Let's say we have two independent vectors that creates a 2 dimensional plane in $\mathbb{R}^3$:

$v = c \begin{bmatrix}
    3\\
    5\\
    2 \end{bmatrix}\;
w = d \begin{bmatrix}
    1\\
    2\\
    -1 \end{bmatrix}
$

All linear combinations:

$L = \begin{bmatrix}
    3c + d\\
    5c + 2d\\
    2c -d
    \end{bmatrix}   
$

Some combinations $e$ of the rows/components in this case, produces zero, regardless of $c$ and $d$. The dot product between $eL = 0$ and they are perpendicular. An interesting fact here is that, if we think of the nullspace for a second to a matrix $A$, the nullspace is perpendicular to the row space because all the vectors in $N(A)$ turns the rows of $A$ into 0. When finding the nullspace we simply ask, what combination of the rows of $A$ gives us 0? Of course all the solutions to that need to be orthogonal. This is the same with the columns of a matrix, which we can imagine our above vectors as, the columns of $A$. Any vector from the left nullspace, in this case $e$ will satisfy our answer and therefore $e$ will give us the coefficients to the plane. Therefore the most systemetic way of finding the plane, is simply to put the vectors back to a matrix $A$ and solve for the left nullspace. 

$A = \begin{bmatrix}
    3 & 1\\
    5 & 2\\
    2 & -1
    \end{bmatrix}
    \; A^T = \begin{bmatrix}
    3 & 5 & 2\\
    1 & 2 & -1
    \end{bmatrix}
$

As column 1 and 2 are independent to each other, we know that the third column is a combination of those, because this matrix can't have a rank which is more than 2, which we also know from the fact that we picked two independent vectors and transposed them. To be really clear, we can reduce this matrix to $R$ as much as possible as that won't change the column space of $A$ nor the left nullspace. The reason for this is because now with $A^T$ the elimination process will create combinations of the columns which stays in the column space. The left nullspace is also intact, because if the column space is intact, the same vectors in the left nullspace will still be orthogonal because the whole subspaces are orthogonal to each other. 

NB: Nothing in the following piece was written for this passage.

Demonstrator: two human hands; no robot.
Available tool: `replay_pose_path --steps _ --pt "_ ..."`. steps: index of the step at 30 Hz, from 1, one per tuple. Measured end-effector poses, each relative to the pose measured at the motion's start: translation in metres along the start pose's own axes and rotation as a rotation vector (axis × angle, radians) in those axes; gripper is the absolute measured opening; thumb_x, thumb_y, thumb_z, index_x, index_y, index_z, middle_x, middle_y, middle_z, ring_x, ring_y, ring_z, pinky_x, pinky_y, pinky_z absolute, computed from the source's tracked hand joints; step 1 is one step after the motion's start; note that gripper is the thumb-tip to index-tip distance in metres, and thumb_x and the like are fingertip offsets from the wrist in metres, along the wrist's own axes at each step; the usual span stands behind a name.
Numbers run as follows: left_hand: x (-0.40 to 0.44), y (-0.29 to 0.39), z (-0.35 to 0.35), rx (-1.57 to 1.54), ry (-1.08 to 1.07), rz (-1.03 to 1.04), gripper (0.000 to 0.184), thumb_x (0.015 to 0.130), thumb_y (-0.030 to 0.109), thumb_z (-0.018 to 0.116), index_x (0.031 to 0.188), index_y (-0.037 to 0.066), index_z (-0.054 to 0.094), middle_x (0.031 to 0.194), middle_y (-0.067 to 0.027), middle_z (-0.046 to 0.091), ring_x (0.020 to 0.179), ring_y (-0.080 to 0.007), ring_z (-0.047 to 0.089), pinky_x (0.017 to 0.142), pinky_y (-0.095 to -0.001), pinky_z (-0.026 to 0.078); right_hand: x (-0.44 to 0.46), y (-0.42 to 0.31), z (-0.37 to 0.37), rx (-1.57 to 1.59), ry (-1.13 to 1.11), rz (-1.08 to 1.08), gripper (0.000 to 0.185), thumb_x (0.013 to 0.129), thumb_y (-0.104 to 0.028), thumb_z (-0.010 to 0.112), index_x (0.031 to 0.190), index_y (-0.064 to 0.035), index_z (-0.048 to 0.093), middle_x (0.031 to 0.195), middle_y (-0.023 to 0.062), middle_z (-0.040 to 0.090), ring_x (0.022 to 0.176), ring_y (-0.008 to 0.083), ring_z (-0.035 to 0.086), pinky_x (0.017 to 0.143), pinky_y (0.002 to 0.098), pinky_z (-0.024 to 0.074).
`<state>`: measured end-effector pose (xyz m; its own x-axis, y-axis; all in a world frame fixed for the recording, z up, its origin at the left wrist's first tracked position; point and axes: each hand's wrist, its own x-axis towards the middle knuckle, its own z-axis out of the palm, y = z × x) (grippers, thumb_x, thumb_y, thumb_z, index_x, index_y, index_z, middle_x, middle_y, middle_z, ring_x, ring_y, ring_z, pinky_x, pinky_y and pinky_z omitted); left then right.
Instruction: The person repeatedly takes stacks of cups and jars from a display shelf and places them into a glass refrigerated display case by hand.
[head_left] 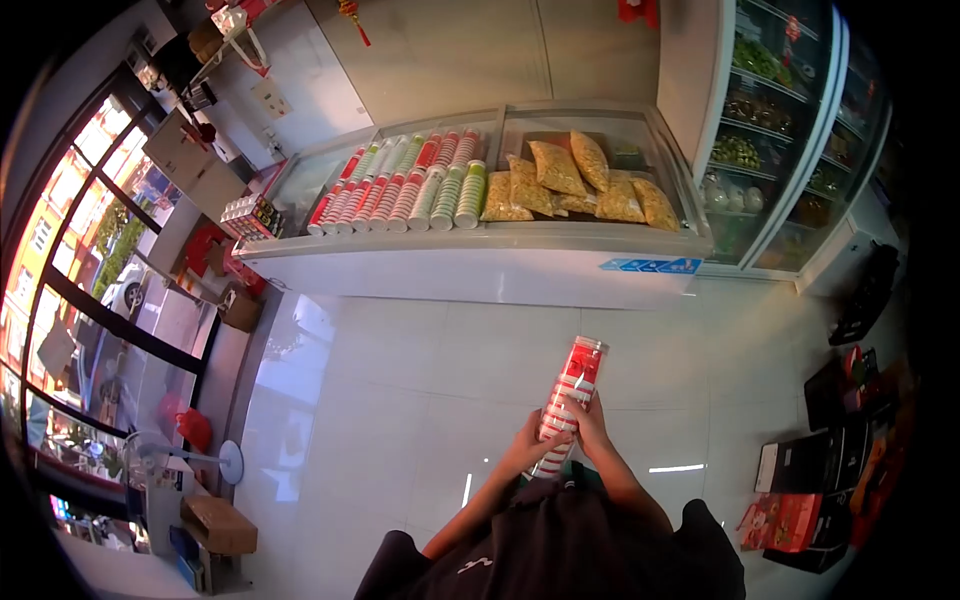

After some elimination and row exchanges, we reach:
$R =\begin{bmatrix}
    1 & 0 & 9\\
    0 & 1 & -5
    \end{bmatrix}
$

Solve for the special solutions in $N(A^T)$ by standard procedure and we end up with:

$
e = k\begin{bmatrix}
    -9\\
    5\\
    1
    \end{bmatrix}
$

$e(x, y, z)$ is our plane! If you noticed, $k$ is any constant in this case. 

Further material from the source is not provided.